Works by Concept Artists over the past four years Jenny Holzer has become indelibly associated with New York’s cityscape through its departure from street signs, electronic billboards and outdoor facades. But Holzer, perhaps best known for her incisive Truisms series (89-05), not just a political messenger or iconic. The polyhyphenated and self-described “Beauty Hound” is also a painter, engraver, architecture lover, and tech-obsessed—though she will humbly reject many of these descriptions. Working in a variety of media between public and private spaces and between language and image, Holzer demonstrates her fascination with the full sensory experience of contemporary life.
As Catherine Liu once observed in Artforum In doing so, Holzer “reconstructs a new sense organ around an internal visual apparatus: […] she conveys the difficulty of trying to live inside one’s skin in a culture that seeks to annihilate interiority.”

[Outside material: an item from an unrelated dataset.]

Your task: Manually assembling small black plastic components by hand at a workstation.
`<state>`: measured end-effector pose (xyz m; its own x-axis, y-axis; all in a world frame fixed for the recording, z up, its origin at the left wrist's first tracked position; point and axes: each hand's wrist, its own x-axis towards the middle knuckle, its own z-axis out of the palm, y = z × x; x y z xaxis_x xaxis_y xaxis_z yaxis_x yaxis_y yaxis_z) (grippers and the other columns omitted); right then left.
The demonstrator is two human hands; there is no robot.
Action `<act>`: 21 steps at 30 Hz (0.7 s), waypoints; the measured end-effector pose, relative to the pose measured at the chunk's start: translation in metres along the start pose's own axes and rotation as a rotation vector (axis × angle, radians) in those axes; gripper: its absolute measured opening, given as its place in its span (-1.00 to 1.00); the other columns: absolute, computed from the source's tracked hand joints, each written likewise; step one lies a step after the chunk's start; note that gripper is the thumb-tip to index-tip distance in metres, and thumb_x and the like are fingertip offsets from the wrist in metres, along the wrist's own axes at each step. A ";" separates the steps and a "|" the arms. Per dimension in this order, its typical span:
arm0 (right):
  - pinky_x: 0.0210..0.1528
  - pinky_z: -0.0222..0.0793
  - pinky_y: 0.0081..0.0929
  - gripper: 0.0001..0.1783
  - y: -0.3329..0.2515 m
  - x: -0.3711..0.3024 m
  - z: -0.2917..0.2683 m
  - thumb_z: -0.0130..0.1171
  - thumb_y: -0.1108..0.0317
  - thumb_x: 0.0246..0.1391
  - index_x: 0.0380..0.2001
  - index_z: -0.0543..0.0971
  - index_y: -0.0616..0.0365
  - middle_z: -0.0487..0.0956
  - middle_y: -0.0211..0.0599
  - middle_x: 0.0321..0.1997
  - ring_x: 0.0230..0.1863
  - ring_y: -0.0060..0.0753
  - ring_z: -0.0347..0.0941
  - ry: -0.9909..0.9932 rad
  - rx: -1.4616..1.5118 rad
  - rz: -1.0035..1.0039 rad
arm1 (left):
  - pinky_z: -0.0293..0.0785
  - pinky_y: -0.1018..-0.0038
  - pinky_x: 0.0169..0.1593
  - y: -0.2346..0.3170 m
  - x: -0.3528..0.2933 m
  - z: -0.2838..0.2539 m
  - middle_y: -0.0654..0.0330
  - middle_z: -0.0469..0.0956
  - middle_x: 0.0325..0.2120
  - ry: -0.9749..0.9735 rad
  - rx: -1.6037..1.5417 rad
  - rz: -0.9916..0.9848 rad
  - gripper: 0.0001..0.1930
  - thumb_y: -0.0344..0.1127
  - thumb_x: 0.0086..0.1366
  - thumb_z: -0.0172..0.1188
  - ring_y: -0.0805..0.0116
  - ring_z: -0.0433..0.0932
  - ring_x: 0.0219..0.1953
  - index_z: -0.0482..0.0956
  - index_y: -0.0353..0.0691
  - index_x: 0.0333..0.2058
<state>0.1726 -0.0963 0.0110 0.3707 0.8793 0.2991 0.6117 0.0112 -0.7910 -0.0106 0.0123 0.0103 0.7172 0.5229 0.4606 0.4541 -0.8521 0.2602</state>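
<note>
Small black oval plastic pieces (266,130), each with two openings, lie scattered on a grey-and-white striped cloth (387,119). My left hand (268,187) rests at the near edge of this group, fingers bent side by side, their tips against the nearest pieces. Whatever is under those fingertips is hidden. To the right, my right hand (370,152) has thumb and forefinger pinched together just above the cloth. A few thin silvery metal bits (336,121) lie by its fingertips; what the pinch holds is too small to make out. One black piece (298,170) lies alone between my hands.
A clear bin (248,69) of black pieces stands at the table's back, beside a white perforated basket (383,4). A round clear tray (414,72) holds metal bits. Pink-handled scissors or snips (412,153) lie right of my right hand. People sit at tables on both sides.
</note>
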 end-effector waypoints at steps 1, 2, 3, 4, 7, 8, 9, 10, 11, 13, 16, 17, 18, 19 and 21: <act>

Her latest exhibition” “Crazy Words” will be on view at Hauser & Wirth in New York from September 8 to October 09 (with PEN America’s outdoor light projection at Rockefeller Center), highlights Holzer’s and vice versa with New Media collaborations and her unique passion for intimacy and beautiful
forms – all of which happens when the word ‘B’ is most often mocked moment as an aesthetic remnant of outdated masculinist politics. See, for example, one of Holzer’s earliest installations, The Blue Room (90), the entire interior of the studio was painted white and covered in blue washes to create the illusion of a sheer surface; or her later more spectacular, brighter text projects, since935 INFORMATION TO THE PUBLIC Flashing on Spectacolor billboards in Times Square. For Holzer, it is not enough to simply read these texts, which often scroll into the masonry of gigantic skyscrapers and historic landmarks; instead, a mixture of light and shadow, soft and hard, collective and individual perception, produces A comprehensive experience of beauty. This attention to the vividness of landscape, space, and resolution is also reflected in her abstract paintings, whose portfolio is included in Words of Madness. Their leafy surfaces, angular lines and occasional snippets of text capture Holzer’s intimate epitome of his longing for the ineffable and concrete.